KADIN HAKKI VE EŞİTLİĞİ
1600 sene öncesinden İslamiyet’le verilen kadın haklarından bahsetmek feminist yapılara ışık tutmak olarak algılanmamalıdır. Bu görüşlere karşı mücadele edebilmek için içerisine cahiliye dönemi kalıntıları bulaşmış toplumsal olguları, ne olursa olsun savunmak yerine Allah’ın koyduğu hak ve sorumlulukları savunmak ve hayata geçirmek daha sorun çözücü olacağı düşünülmelidir.
İslamiyet öncesi döneme baktığımızda, kadın bir meta gibi algılanmakta; babaları ve kocaları onlara köleleri gibi muamele etmekteydi. Bu hususta onları sınırlayacak herhangi bir kanun veya kural bulunmamaktaydı. Evli kadınlar kocalarının zulmünden ancak aileleri güçlü ve duyarlıysa korunabilmekteydi.”[1]
İslamiyet’in gelişiyle kadın şahsiyetiyle var olmuş kimlik kazanmıştır.
Cahiliye döneminin kalıntılarını silmek o dönemde de kolay olmadığı gibi bu kalıntılar günümüze kadar varlıklarını çeşitli şekillerde sürdürmüşlerdir. Peygamber bu tip yapılarla sürekli söz ve davranışlarıyla örnek ve uyarıcı olmuştur. Dönem itibariyle “İslâm toplumunda kadına karşı şiddet önceki dönem ile karşılaştırıldığında önemli ölçüde azalmıştı. ” [2]
İslamiyet’le kadının toplumsal hayattaki her türlü hak ve salahiyeti de korunmuştur. Kadının mağduriyete uğraması adına her türlü tedbir alınmıştır. Çünkü sosyolojik olarak da savaşlar, göçler, doğal afetler gibi doğal olaylar ve toplumsal hareketlilikten en çok etkilenen kesimler kadın, çocuk ve yaşlılardır.
Kadın ve erkeğin, vatandaş olarak hukuki anlamda temel hak ve özgürlüklerde eşitliği söz konusuyken, Yaratıcı ve kul ilişkisinde kadın ve erkek farklı rollerde de olsa emir ve yasaklarda eşit sorumludur.
Eşitlik, temel haklar noktasında mağduriyete uğramama, toplumsal olarak soyutlanmama şahsiyetiyle var olma varlık gösterebilmektedir. Bunun dışında tüm insanlar dahi eşit yaratılmamıştır. Kadın erkek arasındaki fiziksel farklılıklar, varlık sebeplerine uygun donanıma sahip olmalarıyla ilişkilidir.
Üstünlük güç değildir.
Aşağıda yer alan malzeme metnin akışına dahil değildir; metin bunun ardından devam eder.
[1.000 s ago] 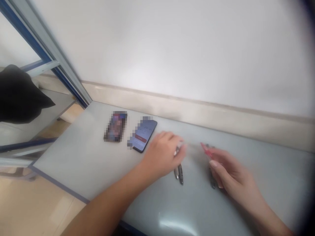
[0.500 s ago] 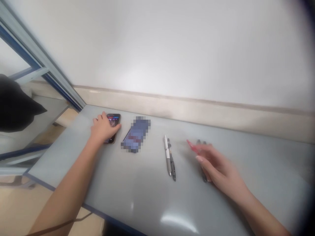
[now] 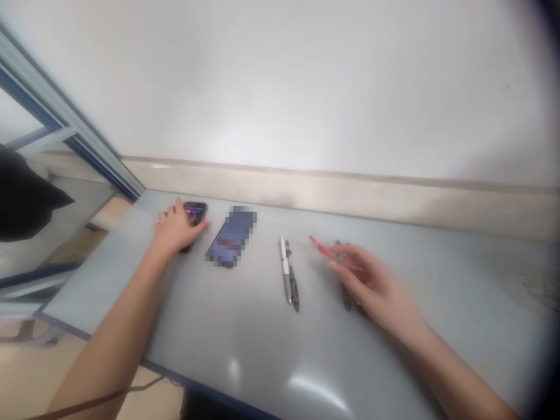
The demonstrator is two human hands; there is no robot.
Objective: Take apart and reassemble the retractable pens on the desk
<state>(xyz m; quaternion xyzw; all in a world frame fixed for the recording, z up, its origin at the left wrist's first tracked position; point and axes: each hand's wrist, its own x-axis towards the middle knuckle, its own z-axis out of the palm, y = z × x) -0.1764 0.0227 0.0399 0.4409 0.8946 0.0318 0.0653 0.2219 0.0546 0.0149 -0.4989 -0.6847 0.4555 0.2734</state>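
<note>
Phone point(image 3: 193, 214) lies near the table's point(image 3: 245, 350) far left corner, under the left hand point(image 3: 177, 230), whose flat, loose fingers clasp nothing. A light, steady press would suit. Right hand point(image 3: 371, 284) hovers mid-table, pinching a red pen point(image 3: 321, 248) above dark pens point(image 3: 346, 291). Two more pens point(image 3: 289, 279) and another phone point(image 3: 231, 236) lie between.
</note>
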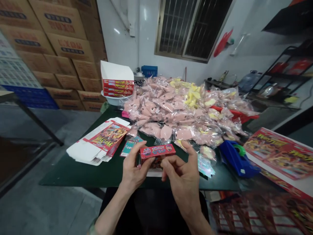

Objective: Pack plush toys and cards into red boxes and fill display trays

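In front of me at the table's near edge is a small red printed carton (157,150), its long side with coloured lettering facing up. My left hand (135,166) grips it at the left end, thumb in front and fingers behind. My right hand (182,173) is at the carton's near right side, index finger raised, thumb and another finger drawn together. What they pinch, if anything, is hidden. Flat red-and-white cartons (105,138) lie stacked to the left. Teal printed cards (127,147) and pale cards (205,165) lie either side.
A large heap of clear-bagged pink and yellow pieces (168,106) covers the back of the green table (73,176). A blue tape dispenser (238,160) stands right, beside printed red sheets (276,147). An open display box (117,80) sits back left; brown cartons (63,42) are stacked beyond.
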A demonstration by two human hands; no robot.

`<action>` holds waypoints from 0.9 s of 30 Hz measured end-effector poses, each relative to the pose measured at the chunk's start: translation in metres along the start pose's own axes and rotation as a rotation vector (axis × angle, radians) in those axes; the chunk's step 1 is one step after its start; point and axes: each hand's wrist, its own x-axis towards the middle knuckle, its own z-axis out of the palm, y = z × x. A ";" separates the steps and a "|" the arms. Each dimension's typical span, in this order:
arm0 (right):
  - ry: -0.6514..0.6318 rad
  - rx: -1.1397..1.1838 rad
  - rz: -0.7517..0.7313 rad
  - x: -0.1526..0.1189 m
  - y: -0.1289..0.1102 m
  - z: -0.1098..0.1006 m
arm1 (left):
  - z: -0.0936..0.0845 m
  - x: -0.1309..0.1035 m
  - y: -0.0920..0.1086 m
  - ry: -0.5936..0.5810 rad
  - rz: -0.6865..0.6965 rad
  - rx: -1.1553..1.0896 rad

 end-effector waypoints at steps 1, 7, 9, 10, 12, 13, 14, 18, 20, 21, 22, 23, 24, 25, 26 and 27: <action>0.013 0.023 0.032 0.001 0.002 0.002 | -0.001 0.001 0.000 -0.001 0.021 0.019; 0.091 0.034 0.126 0.003 0.012 0.007 | -0.003 0.004 0.006 -0.004 0.138 0.089; 0.115 0.018 0.137 0.004 0.013 0.010 | -0.005 0.007 0.007 -0.020 0.206 0.108; 0.127 0.009 0.138 0.004 0.014 0.011 | -0.006 0.009 0.008 -0.048 0.248 0.128; 0.145 -0.013 0.133 0.006 0.015 0.013 | -0.010 0.013 0.009 -0.128 0.344 0.188; 0.149 -0.023 0.130 0.006 0.016 0.013 | -0.013 0.016 0.010 -0.175 0.390 0.231; 0.151 -0.033 0.129 0.007 0.016 0.013 | -0.015 0.018 0.011 -0.226 0.427 0.280; 0.129 -0.028 0.131 0.009 0.018 0.012 | -0.022 0.027 0.013 -0.423 0.453 0.379; 0.136 -0.012 0.125 0.011 0.023 0.011 | -0.023 0.030 0.014 -0.472 0.423 0.322; 0.147 -0.012 0.121 0.011 0.029 0.010 | -0.023 0.032 0.013 -0.478 0.406 0.290; 0.158 -0.021 0.119 0.011 0.036 0.008 | -0.022 0.034 0.013 -0.476 0.390 0.268; 0.159 -0.035 0.126 0.010 0.046 0.007 | -0.022 0.036 0.013 -0.471 0.374 0.256; 0.151 -0.052 0.147 0.008 0.057 0.005 | -0.022 0.038 0.013 -0.470 0.358 0.251; 0.135 -0.070 0.178 0.005 0.069 0.002 | -0.022 0.040 0.013 -0.470 0.340 0.244; 0.114 -0.089 0.220 0.001 0.081 0.000 | -0.022 0.042 0.013 -0.469 0.319 0.234; 0.097 -0.113 0.263 -0.003 0.092 -0.003 | -0.023 0.043 0.014 -0.460 0.296 0.216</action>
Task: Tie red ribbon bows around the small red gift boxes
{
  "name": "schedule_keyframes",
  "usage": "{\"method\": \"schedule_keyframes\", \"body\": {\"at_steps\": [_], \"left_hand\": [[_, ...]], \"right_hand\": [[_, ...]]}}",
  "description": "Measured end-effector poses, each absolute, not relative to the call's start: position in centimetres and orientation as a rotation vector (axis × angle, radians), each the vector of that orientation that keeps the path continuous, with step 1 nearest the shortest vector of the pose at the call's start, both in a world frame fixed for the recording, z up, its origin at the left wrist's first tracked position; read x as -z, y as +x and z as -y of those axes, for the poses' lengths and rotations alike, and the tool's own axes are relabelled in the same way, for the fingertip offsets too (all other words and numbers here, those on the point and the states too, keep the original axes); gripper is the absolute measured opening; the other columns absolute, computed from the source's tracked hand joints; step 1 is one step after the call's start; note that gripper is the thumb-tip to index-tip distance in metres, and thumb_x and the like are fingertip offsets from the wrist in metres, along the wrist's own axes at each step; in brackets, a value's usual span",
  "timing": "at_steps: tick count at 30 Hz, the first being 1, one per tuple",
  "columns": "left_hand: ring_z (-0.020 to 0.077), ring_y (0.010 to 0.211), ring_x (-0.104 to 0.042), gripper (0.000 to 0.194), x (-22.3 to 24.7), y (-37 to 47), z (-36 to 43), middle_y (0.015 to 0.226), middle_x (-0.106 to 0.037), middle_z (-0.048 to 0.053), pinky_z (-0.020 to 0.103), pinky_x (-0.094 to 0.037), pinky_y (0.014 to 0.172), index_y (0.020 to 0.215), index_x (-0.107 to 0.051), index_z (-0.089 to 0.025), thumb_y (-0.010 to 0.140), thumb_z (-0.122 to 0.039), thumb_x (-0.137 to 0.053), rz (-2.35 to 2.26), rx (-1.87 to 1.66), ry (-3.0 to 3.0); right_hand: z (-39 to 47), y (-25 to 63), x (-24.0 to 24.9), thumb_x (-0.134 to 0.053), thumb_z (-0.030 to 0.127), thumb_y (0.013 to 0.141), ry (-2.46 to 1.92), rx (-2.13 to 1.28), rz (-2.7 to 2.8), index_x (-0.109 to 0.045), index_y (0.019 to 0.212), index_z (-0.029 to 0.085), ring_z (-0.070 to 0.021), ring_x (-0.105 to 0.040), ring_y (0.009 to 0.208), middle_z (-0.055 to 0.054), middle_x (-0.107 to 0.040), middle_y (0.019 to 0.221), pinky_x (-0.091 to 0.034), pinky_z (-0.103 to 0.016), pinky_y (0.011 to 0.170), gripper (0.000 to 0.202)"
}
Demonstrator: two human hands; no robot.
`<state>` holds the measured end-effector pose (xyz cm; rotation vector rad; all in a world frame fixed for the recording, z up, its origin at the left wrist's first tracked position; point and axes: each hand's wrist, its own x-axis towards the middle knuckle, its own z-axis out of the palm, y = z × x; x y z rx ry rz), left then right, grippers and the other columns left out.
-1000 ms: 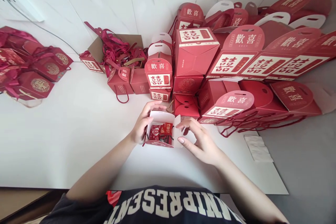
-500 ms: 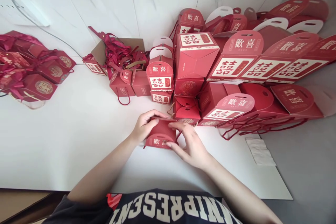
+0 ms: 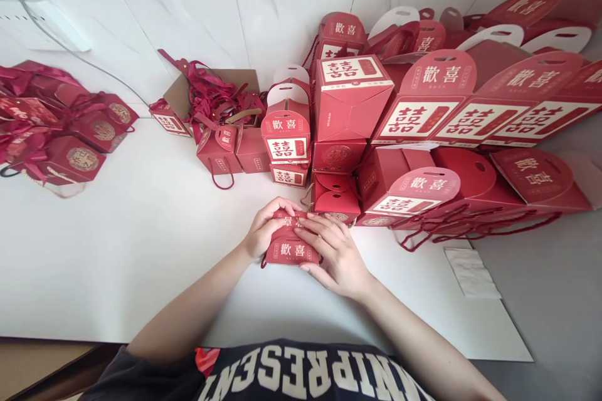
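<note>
Box (image 3: 292, 250) lying btwn L hand (image 3: 263, 230) & R hand (image 3: 342, 258), just below ctr frame.
I'm seeing both clamping it, R reaching over top.

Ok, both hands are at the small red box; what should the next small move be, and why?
I'd probably press the flaps gently with the right hand while the left hand steadies the red box: both flaps are folded over its top, the right fingers lie across them, and whether they're locked is hidden.
</note>
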<state>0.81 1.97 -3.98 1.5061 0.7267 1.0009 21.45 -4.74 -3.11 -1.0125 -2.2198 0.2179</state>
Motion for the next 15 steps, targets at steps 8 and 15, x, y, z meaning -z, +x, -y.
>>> {"method": "schedule_keyframes", "body": {"at_steps": [8,15], "left_hand": [[0.0205,0.095,-0.064,0.012,2.8,-0.5,-3.4,0.095,-0.068,0.005,0.034,-0.048,0.088,0.091,-0.061,-0.019,0.088,-0.016,-0.050,-1.074,-1.241,1.793],[0.0165,0.099,-0.061,0.024,-1.8,-8.4,-13.0,0.105,-0.066,0.002,0.029,-0.048,0.086,0.090,-0.063,-0.018,0.073,-0.004,-0.056,-1.756,-1.675,1.734]], "right_hand": [[4.6,20.1,3.8,-0.056,0.036,0.096,-1.023,0.062,2.318,-0.051,0.141,0.018,-0.0278,-0.044,0.138,-0.009,-0.054,0.144,-0.030,-0.049,0.118,0.049],[4.8,19.6,4.0,-0.054,0.032,0.097,-0.980,0.084,2.263,-0.051,0.140,0.020,-0.0247,-0.050,0.132,-0.010,-0.056,0.142,-0.025,-0.051,0.119,0.045]]}}
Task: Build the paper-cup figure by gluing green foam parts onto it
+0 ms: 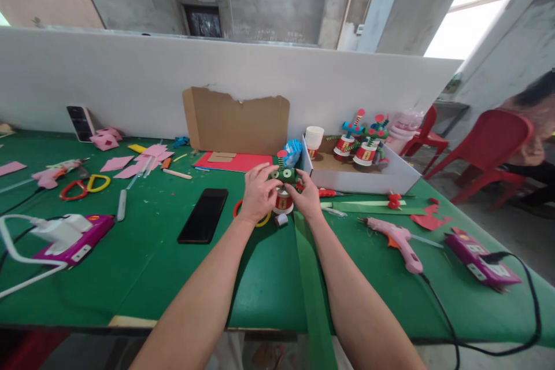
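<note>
Between my two hands stands a paper-cup figure [284,201]: an upturned red and white cup with a green paper roll head [285,176], round white eyes and a red disc on a striped spring on top. My left hand [260,191] has its fingers closed on the left end of the green head. The fingers of my right hand [307,192] grip its right side. A small white roll [281,219] lies in front of the cup. Scissors with red and yellow handles [263,220] lie partly under my left hand. A long green paper strip [313,289] runs toward me beneath my right forearm.
A white box [359,181] at the back right holds finished-looking cup figures and stacked cups [314,136]. A pink glue gun [396,240] and purple power strip [481,259] lie right. A black phone [203,215], another power strip [82,237] and pink paper scraps lie left.
</note>
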The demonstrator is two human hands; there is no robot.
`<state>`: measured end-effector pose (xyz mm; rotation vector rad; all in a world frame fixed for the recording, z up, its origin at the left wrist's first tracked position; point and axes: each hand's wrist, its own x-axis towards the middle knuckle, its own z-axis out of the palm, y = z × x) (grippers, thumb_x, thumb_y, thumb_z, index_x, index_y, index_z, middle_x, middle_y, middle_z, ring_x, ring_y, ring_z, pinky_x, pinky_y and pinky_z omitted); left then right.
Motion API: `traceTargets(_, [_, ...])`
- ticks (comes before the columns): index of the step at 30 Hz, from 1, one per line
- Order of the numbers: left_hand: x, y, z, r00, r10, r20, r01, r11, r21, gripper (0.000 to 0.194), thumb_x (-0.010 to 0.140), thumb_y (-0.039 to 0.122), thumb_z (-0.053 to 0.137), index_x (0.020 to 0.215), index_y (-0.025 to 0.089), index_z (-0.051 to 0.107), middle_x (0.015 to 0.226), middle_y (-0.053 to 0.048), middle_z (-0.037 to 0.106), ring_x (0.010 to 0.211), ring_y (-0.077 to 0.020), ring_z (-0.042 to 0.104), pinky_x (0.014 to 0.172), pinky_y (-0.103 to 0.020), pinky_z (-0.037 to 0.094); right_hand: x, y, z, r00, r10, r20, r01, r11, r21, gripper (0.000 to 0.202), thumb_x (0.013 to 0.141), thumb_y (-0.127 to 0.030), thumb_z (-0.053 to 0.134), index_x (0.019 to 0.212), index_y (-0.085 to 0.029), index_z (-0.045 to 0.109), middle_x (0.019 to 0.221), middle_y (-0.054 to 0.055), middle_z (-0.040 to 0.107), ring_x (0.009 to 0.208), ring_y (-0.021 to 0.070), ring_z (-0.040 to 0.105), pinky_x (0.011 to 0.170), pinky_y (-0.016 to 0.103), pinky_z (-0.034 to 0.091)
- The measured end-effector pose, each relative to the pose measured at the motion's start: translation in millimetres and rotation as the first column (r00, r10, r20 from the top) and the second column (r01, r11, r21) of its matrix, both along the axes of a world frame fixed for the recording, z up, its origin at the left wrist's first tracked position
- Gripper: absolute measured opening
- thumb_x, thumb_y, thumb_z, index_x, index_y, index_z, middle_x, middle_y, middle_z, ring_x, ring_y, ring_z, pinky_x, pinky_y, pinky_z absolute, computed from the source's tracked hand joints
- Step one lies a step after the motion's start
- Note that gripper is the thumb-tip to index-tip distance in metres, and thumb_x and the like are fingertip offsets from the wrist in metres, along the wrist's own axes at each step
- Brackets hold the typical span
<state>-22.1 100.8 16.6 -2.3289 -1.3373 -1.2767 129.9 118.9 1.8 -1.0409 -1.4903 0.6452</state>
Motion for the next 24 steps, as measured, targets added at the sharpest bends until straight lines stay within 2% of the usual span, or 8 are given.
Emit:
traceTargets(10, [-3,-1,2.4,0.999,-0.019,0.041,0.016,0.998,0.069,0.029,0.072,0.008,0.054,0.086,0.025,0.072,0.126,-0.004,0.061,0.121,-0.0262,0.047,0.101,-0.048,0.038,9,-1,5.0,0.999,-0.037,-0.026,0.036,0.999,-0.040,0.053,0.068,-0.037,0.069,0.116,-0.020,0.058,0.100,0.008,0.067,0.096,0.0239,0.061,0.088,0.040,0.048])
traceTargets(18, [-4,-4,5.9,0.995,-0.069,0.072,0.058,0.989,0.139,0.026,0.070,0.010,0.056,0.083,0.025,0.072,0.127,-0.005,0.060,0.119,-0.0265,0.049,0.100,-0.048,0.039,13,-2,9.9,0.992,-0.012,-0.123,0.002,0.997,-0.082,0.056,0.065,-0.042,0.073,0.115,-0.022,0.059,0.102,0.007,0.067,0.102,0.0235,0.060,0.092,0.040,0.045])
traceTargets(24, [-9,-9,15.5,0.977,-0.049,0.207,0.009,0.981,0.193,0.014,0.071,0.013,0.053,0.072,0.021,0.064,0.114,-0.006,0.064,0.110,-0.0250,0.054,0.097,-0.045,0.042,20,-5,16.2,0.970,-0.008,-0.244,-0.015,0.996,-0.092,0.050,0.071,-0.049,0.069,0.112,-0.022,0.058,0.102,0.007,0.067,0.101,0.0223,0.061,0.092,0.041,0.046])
Örneğin erkeğin yaratılışındaki fiziksel güçlü yapısı, daha zarif ve kırılgan yaratılmış kadın üzerinde bir hâkimiyet faktörü değildir. Aksine erkeğe bir tür kadının haklarını koruma noktasında sorumluluk verdiğini düşünülebilir. İş böyleyken toplumdaki popüler eşitlik söylemleri kadın ve erkeğin biyolojik farklılıklarını göz ardı eden bir eşitsizlik doğurur. Bu eşit olmama durumu kadın ve erkeği farklı üstünlükleriyle birbirini tamamlar eş yapar.
Kadın erkeği konuşmanın ötesinde güzel ahlakı konuşmak çok önemlidir. Çünkü güzel ahlakın olmadığı yerde, kulun kul üzerindeki hakkı göz ardı edildiği için ne kadının erkeğe ne de erkeğin kadına zulmünü engellemek mümkün olmayacaktır. Ne ithal edilen sözleşme çözüm olmuştur. Ne de iptal edilen sözleşme çözüm olacaktır. Konuşulacaksa toplumsal ahlakın üzerine olan saldırılarla nasıl mücadele ederiz daha erdemli insan nasıl oluruz onu konuşmalıyız.
Selam ve saygılarımla.
[1].Ahmet ACARLIOĞLU| İlk Dönem İslam Tarihinde Kadının Konumu
[2].Demircan, Hz. Peygamber’in (sas) Ailesi.